Collected data entries

<<<<

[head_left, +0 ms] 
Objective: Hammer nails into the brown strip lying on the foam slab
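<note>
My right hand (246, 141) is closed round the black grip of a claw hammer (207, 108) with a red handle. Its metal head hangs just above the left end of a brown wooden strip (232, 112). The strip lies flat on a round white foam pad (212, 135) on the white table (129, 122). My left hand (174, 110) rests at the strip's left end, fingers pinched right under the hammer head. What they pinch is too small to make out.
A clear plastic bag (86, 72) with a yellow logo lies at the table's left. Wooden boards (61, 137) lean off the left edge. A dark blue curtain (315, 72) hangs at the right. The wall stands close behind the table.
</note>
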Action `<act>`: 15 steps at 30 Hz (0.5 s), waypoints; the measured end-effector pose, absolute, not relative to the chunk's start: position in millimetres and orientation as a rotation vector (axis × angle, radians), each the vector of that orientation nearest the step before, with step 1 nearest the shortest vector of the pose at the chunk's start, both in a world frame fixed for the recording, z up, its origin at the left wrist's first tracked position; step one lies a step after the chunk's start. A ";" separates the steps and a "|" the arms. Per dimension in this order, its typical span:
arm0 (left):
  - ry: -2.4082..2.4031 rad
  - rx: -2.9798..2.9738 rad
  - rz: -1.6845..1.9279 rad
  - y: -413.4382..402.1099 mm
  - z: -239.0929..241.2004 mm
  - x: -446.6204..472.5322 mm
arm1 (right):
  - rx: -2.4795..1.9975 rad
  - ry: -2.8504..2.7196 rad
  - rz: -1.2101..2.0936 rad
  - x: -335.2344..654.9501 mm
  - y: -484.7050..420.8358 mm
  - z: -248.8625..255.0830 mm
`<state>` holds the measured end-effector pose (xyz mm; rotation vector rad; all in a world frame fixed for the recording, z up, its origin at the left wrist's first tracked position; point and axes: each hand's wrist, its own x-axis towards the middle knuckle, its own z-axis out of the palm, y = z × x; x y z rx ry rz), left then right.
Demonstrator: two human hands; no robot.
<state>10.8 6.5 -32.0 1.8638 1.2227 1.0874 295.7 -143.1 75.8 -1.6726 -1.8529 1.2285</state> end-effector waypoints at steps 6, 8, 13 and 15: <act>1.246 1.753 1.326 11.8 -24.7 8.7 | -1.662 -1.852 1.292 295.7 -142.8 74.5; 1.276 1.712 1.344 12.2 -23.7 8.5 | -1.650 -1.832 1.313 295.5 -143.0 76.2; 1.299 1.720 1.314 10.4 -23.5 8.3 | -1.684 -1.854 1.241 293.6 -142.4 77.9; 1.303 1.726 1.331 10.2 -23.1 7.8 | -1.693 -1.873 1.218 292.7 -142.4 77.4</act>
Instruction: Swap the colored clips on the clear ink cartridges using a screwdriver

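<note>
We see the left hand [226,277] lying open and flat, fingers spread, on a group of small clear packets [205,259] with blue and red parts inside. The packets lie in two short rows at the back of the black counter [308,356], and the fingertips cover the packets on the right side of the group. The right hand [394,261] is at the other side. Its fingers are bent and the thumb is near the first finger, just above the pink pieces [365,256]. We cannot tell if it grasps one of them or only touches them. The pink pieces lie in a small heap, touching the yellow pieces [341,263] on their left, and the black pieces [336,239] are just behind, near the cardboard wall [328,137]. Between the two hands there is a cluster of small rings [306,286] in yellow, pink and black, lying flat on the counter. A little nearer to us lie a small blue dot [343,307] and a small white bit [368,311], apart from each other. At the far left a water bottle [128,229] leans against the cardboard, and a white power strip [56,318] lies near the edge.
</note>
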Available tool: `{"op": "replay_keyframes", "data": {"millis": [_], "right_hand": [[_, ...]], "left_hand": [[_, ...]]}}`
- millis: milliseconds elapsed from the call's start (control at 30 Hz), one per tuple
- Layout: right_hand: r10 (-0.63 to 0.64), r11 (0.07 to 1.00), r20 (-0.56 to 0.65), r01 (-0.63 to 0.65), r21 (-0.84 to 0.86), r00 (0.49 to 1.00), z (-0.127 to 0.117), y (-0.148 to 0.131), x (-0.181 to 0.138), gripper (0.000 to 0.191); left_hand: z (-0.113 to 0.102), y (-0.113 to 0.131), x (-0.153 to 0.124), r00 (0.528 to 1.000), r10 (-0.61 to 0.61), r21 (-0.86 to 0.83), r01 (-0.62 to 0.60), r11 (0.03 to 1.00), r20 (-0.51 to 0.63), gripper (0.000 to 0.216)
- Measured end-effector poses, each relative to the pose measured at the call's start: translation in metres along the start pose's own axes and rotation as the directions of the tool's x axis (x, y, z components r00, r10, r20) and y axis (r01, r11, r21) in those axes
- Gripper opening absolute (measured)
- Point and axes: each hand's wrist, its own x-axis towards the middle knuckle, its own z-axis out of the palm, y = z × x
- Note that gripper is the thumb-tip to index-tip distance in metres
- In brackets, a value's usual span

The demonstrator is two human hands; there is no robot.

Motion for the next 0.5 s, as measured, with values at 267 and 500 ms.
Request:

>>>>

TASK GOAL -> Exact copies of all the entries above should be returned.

RESPONSE BOX ->
[head_left, +0 ms] 
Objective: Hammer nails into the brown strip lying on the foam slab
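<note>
My right hand (246, 141) is closed round the black grip of a claw hammer (207, 108) with a red handle. Its metal head hangs just above the left end of a brown wooden strip (232, 112). The strip lies flat on a round white foam pad (212, 135) on the white table (129, 122). My left hand (174, 110) rests at the strip's left end, fingers pinched right under the hammer head. What they pinch is too small to make out.
A clear plastic bag (86, 72) with a yellow logo lies at the table's left. Wooden boards (61, 137) lean off the left edge. A dark blue curtain (315, 72) hangs at the right. The wall stands close behind the table.
</note>
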Action `<act>`: 15 steps at 30 Hz (0.5 s), waypoints; the measured end-effector pose, absolute, not relative to the chunk's start: position in millimetres and orientation as a rotation vector (axis × angle, radians), each the vector of that orientation nearest the step before, with step 1 nearest the shortest vector of the pose at the chunk's start, both in a world frame fixed for the recording, z up, its origin at the left wrist's first tracked position; step one lies a step after the chunk's start. A ";" separates the steps and a "|" the arms. Per dimension in this order, its typical span:
arm0 (left):
  - ry: -2.4082..2.4031 rad
  - rx: -2.9798..2.9738 rad
  - rz: -1.6845..1.9279 rad
  - y: -413.4382..402.1099 mm
  - z: -239.0929..241.2004 mm
  - x: -446.6204..472.5322 mm
arm1 (right):
  - rx: -2.4795..1.9975 rad
  - ry: -2.8504..2.7196 rad
  - rz: -1.2101..2.0936 rad
  - x: -335.2344..654.9501 mm
  - y: -484.7050..420.8358 mm
  - z: -248.8625..255.0830 mm
`<state>` holds the measured end-effector pose (xyz mm; rotation vector rad; all in a world frame fixed for the recording, z up, its origin at the left wrist's first tracked position; point and axes: each hand's wrist, its own x-axis towards the middle knuckle, its own z-axis out of the palm, y = z × x; x y z rx ry rz), left then right.
Demonstrator: two human hands; no robot.
<state>10.8 6.5 -32.0 1.8638 1.2227 1.0874 295.7 -143.1 75.8 -1.6726 -1.8529 1.2285</state> end-effector waypoints at steps 6, 8, 13 and 15: <act>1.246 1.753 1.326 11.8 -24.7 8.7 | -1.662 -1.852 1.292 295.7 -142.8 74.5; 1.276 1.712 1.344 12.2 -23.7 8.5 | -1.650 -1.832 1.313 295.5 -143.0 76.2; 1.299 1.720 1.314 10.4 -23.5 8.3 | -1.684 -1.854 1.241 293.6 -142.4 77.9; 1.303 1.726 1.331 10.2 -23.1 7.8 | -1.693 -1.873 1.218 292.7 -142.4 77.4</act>
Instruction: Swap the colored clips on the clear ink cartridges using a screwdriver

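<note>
We see the left hand [226,277] lying open and flat, fingers spread, on a group of small clear packets [205,259] with blue and red parts inside. The packets lie in two short rows at the back of the black counter [308,356], and the fingertips cover the packets on the right side of the group. The right hand [394,261] is at the other side. Its fingers are bent and the thumb is near the first finger, just above the pink pieces [365,256]. We cannot tell if it grasps one of them or only touches them. The pink pieces lie in a small heap, touching the yellow pieces [341,263] on their left, and the black pieces [336,239] are just behind, near the cardboard wall [328,137]. Between the two hands there is a cluster of small rings [306,286] in yellow, pink and black, lying flat on the counter. A little nearer to us lie a small blue dot [343,307] and a small white bit [368,311], apart from each other. At the far left a water bottle [128,229] leans against the cardboard, and a white power strip [56,318] lies near the edge.
</note>
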Available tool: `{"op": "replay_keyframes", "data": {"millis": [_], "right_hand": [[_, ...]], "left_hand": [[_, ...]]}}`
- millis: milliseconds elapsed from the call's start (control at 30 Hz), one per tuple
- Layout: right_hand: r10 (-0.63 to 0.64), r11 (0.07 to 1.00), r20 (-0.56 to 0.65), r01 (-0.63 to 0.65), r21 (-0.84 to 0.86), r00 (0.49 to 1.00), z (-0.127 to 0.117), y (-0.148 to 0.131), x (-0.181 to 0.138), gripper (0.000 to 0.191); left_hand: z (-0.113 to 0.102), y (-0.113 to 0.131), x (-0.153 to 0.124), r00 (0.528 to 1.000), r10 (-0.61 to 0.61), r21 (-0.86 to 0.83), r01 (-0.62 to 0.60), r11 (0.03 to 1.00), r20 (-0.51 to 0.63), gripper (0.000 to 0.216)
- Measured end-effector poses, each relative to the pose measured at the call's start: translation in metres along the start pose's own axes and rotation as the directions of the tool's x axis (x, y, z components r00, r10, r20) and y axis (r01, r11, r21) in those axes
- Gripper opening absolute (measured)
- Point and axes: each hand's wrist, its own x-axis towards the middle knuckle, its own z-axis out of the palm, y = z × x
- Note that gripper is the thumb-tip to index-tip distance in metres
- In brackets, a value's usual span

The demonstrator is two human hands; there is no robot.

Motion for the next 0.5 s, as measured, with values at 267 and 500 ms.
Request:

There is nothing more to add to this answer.